I could not find a job in nonprofits. I worked at Noodles and Co. for just above minimum wage. I applied over and over and slowly found out that intelligence and spirit are not actually enough to make a dream happen.

Hannah got us out of Chattanooga. The direction was from me, but ah got the job in Lafayette. That success alone was one of the most precious I have ever had. It was difficult for its own reasons, but we left the Chattanooga hell hole.

But I was still unemployed. And that’s when the last coffin nail landed on my dream. I couldn’t find a job in nonprofit there either, and instead ended up working for a company I either fail to explain well or just call a staffing agency.

Fast forward almost three years. Hannah and I bought a house we love together. Hannah graduated from her masters degree program this past spring. She also found her passion in museum PR, being basically the best social media manager in the State. 

I have received two promotions and done unquantifiable good for some people who need it most. It’s far from perfect, and it comes with its struggles, but I am still moving down my own path. I’m also going to school to pursue something new.

A new dream. My first specific one, in fact. It’s hard to let go of that first dream.
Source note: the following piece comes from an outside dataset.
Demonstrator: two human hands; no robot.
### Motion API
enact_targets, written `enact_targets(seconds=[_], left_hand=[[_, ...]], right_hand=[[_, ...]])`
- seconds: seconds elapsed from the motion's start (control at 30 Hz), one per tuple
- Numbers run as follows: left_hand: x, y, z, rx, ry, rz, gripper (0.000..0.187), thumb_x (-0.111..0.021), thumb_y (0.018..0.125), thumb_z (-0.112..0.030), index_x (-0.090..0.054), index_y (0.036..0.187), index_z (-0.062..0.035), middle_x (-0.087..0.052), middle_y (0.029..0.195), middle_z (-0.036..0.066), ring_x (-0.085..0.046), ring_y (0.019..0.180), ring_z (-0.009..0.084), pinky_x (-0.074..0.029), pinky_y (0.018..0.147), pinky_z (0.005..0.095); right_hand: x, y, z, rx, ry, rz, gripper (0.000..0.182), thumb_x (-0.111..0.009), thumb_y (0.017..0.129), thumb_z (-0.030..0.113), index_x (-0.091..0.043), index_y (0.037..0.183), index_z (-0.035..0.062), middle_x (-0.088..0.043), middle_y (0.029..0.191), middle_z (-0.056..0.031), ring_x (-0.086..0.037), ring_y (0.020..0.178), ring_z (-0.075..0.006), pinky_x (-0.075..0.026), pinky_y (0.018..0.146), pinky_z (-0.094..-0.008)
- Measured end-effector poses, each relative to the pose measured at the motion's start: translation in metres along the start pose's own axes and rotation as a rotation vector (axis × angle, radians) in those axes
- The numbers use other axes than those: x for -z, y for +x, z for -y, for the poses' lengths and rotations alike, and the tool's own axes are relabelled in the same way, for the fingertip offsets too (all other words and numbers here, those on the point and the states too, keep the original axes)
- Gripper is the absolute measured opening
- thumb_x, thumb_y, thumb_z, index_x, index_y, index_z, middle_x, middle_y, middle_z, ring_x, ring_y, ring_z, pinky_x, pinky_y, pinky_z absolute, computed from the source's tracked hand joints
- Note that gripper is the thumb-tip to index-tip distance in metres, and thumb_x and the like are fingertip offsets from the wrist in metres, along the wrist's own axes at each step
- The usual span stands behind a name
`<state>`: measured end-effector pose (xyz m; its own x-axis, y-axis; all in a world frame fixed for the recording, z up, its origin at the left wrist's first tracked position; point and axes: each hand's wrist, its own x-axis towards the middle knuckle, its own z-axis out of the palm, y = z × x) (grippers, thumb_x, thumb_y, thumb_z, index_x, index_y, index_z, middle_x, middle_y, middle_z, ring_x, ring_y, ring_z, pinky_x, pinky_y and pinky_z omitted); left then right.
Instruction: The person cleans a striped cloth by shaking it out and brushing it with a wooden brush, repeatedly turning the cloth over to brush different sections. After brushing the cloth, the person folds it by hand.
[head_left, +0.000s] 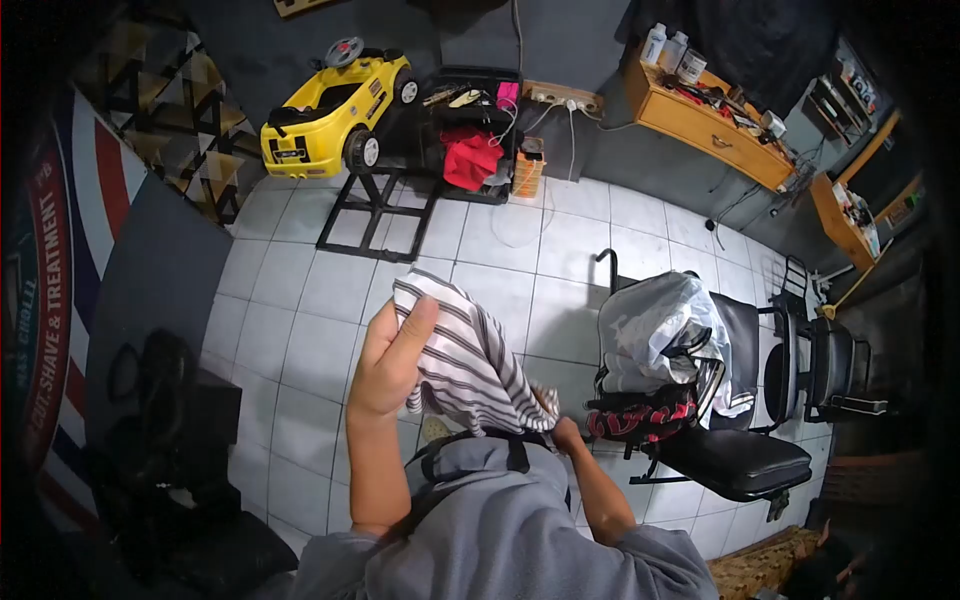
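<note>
A white cloth with dark stripes (465, 350) hangs between my two hands in front of my body. My left hand (393, 350) is raised and pinches the cloth's upper corner, thumb on top. Lower down at the right, near my waist, my right hand (568, 437) is closed at the other end of the fabric; its fingers are mostly hidden. The cloth drapes in loose folds, and a brownish patch shows close to my right hand. What kind of cloth item it is, I cannot make out.
To my right, a black barber chair (735, 460) carries a clear plastic bag (665, 325) and a black-and-red bundle (645, 415). Ahead are a yellow toy car (335, 110), a black metal frame (375, 220), a red cloth (470, 157) and a wooden drawer shelf (715, 135).
</note>
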<state>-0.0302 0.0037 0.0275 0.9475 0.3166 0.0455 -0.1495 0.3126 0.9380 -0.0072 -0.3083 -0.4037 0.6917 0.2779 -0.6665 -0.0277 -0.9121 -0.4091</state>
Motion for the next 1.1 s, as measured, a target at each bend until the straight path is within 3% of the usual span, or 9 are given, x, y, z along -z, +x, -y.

It really is.

But what I am coming to realize is that owning your own dream – being intentional about what you actually want – is far more important and special and valuable.

And that is kindof my new journey. So feel free to tag along with me, peruse or whatever.

I’m Back

So for some reason I’ve decided there’s enough going on in my life to start blogging again. Here’s what’s up.

1) I graduated.

2) I’m getting married.

3) I’m working a job.

4) I’m moving to Tennessee.

5) I’m looking for a job in Tennessee.

6) I’m going to a funeral.

7) I’m moving in with my person.

I’ll bet you anything there’s more. But consider it all a preview for what’s to come.